[[ INPUT DATA open ]]

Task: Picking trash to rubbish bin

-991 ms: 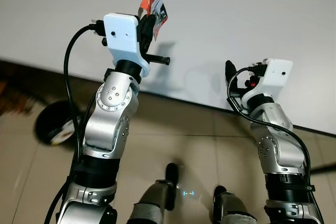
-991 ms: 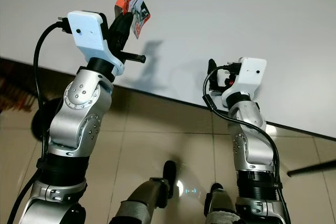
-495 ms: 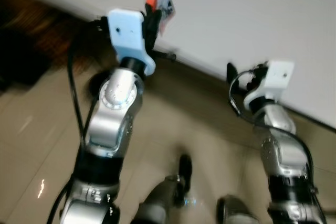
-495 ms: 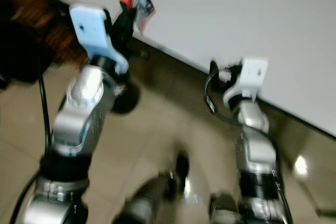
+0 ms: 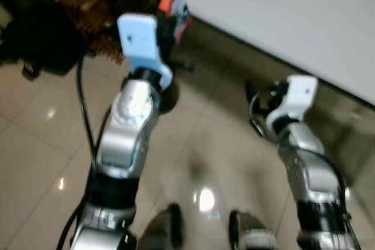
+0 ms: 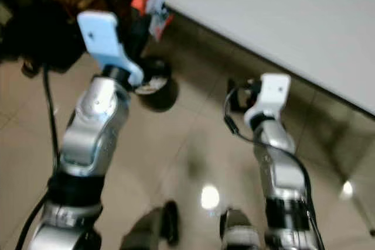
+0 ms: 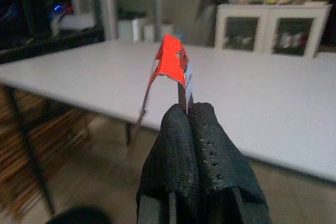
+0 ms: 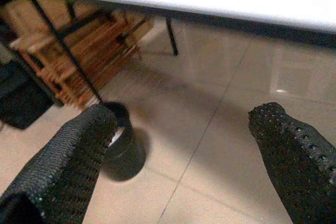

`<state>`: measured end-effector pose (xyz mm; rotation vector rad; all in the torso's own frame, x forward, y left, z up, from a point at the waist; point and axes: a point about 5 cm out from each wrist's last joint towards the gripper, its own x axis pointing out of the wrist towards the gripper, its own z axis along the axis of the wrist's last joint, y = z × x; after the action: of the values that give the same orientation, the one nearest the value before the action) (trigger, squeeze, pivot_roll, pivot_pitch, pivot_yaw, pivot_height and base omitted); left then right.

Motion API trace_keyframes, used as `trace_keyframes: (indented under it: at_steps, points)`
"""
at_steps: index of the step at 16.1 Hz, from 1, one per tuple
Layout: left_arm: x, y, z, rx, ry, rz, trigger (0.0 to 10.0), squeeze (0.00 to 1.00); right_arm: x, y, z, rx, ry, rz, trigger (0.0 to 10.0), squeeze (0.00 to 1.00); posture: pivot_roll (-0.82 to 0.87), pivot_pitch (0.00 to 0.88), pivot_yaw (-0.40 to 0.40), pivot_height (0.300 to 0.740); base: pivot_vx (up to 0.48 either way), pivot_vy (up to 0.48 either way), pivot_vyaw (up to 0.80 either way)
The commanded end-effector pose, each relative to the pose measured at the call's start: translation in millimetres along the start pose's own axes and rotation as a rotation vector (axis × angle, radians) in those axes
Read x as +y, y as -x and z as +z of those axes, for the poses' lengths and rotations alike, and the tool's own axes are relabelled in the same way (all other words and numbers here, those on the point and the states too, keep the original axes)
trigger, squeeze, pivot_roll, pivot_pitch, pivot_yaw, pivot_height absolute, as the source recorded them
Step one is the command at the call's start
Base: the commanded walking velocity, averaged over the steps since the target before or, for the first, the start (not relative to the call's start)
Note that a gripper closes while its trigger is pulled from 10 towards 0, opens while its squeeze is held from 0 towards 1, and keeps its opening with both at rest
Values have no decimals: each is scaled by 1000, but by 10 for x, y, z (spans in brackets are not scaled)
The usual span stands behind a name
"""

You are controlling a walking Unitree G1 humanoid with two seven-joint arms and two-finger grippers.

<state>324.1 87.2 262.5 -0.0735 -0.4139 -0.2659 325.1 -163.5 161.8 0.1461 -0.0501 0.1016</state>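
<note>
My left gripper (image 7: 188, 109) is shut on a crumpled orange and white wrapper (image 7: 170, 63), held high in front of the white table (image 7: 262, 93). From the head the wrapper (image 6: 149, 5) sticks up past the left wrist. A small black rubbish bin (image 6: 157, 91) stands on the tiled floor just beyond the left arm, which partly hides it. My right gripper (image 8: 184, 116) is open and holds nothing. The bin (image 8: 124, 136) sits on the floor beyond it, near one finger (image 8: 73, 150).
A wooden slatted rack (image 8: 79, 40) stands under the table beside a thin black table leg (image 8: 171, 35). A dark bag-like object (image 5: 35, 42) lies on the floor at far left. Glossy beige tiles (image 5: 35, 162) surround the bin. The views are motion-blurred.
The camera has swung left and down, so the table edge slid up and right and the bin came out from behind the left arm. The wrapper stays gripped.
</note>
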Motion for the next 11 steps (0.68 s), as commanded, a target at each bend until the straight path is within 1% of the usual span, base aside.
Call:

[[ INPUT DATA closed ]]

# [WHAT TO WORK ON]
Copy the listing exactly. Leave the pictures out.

# [OUTPUT OF THE EXERCISE]
Task: Picking trash to rubbish bin

-991 ms: 
-991 ms: 
-495 ms: 
-495 ms: 
+0 ms: 
+0 ms: 
+0 ms: 
+0 ms: 

`<state>`: measured end-effector pose (xyz mm; rotation vector rad; all in the torso's own frame, x forward, y left, z up, from a point at the waist; point and axes: a point about 5 cm out from each wrist's last joint towards the gripper, its own x axis pointing out of the wrist towards the gripper, its own z axis along the axis of the wrist's last joint, y = z × x; after the action: of the values that give the same orientation, the one nearest the value before the action) (trigger, squeeze, pivot_roll, pivot_pitch, pivot_yaw, pivot_height and base omitted); left then right.

Motion API trace_keyframes, used as `trace_keyframes: (indented under it: at_steps, points)`
"""
at_steps: index of the step at 16.1 Hz, from 1, one per tuple
Layout: left_arm: x, y, z, rx, ry, rz, trigger (0.0 to 10.0), squeeze (0.00 to 1.00); right_arm: x, y, z, rx, ry, rz, trigger (0.0 to 10.0), squeeze (0.00 to 1.00); posture: pivot_roll (-0.82 to 0.87), pivot_pitch (0.00 to 0.88), pivot_yaw (-0.40 to 0.40), pivot_height (0.300 to 0.740); base: pivot_vx (up to 0.48 either way), pivot_vy (up to 0.48 either way), pivot_vyaw (up to 0.80 either way)
The commanded end-effector pose, each relative to the pose measured at the call's start: translation in millimetres along the start pose's own axes and rotation as a rotation vector (axis × angle, radians) in those axes
Read x as +y, y as -x and z as +z of those axes, for the poses' lengths and rotations alike, and the tool's own axes are relabelled in the same way (all other words and numbers here, those on the point and the states too, keep the original axes)
trigger, squeeze, pivot_roll, pivot_pitch, pivot_yaw, pivot_height absolute, as the source recorded them
Step one is the command at the call's start
Base: the commanded walking velocity, averaged over the steps since the target before or, for the first, the start (not relative to the call's start)
Note that a gripper closes while its trigger is pulled from 10 towards 0, opens while its squeeze is held from 0 towards 1, and keeps its opening with both at rest
Values have no decimals: each is scaled by 1000, but by 10 for x, y, z (spans in brackets are not scaled)
The usual span stands behind a name
"""

You are controlling a walking Unitree G1 humanoid with two seven-joint arms and two-finger grippers.

<state>324.1 87.2 262.5 -0.0735 -0.4139 -0.2659 325.1 -163.5 161.8 0.1461 -0.0501 0.1016</state>
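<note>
My left gripper (image 7: 188, 109) is shut on a crumpled orange and white wrapper (image 7: 170, 63), held high in front of the white table (image 7: 262, 93). From the head the wrapper (image 6: 149, 5) sticks up past the left wrist. A small black rubbish bin (image 6: 157, 91) stands on the tiled floor just beyond the left arm, which partly hides it. My right gripper (image 8: 184, 116) is open and holds nothing. The bin (image 8: 124, 136) sits on the floor beyond it, near one finger (image 8: 73, 150).
A wooden slatted rack (image 8: 79, 40) stands under the table beside a thin black table leg (image 8: 171, 35). A dark bag-like object (image 5: 35, 42) lies on the floor at far left. Glossy beige tiles (image 5: 35, 162) surround the bin. The views are motion-blurred.
The camera has swung left and down, so the table edge slid up and right and the bin came out from behind the left arm. The wrapper stays gripped.
</note>
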Motion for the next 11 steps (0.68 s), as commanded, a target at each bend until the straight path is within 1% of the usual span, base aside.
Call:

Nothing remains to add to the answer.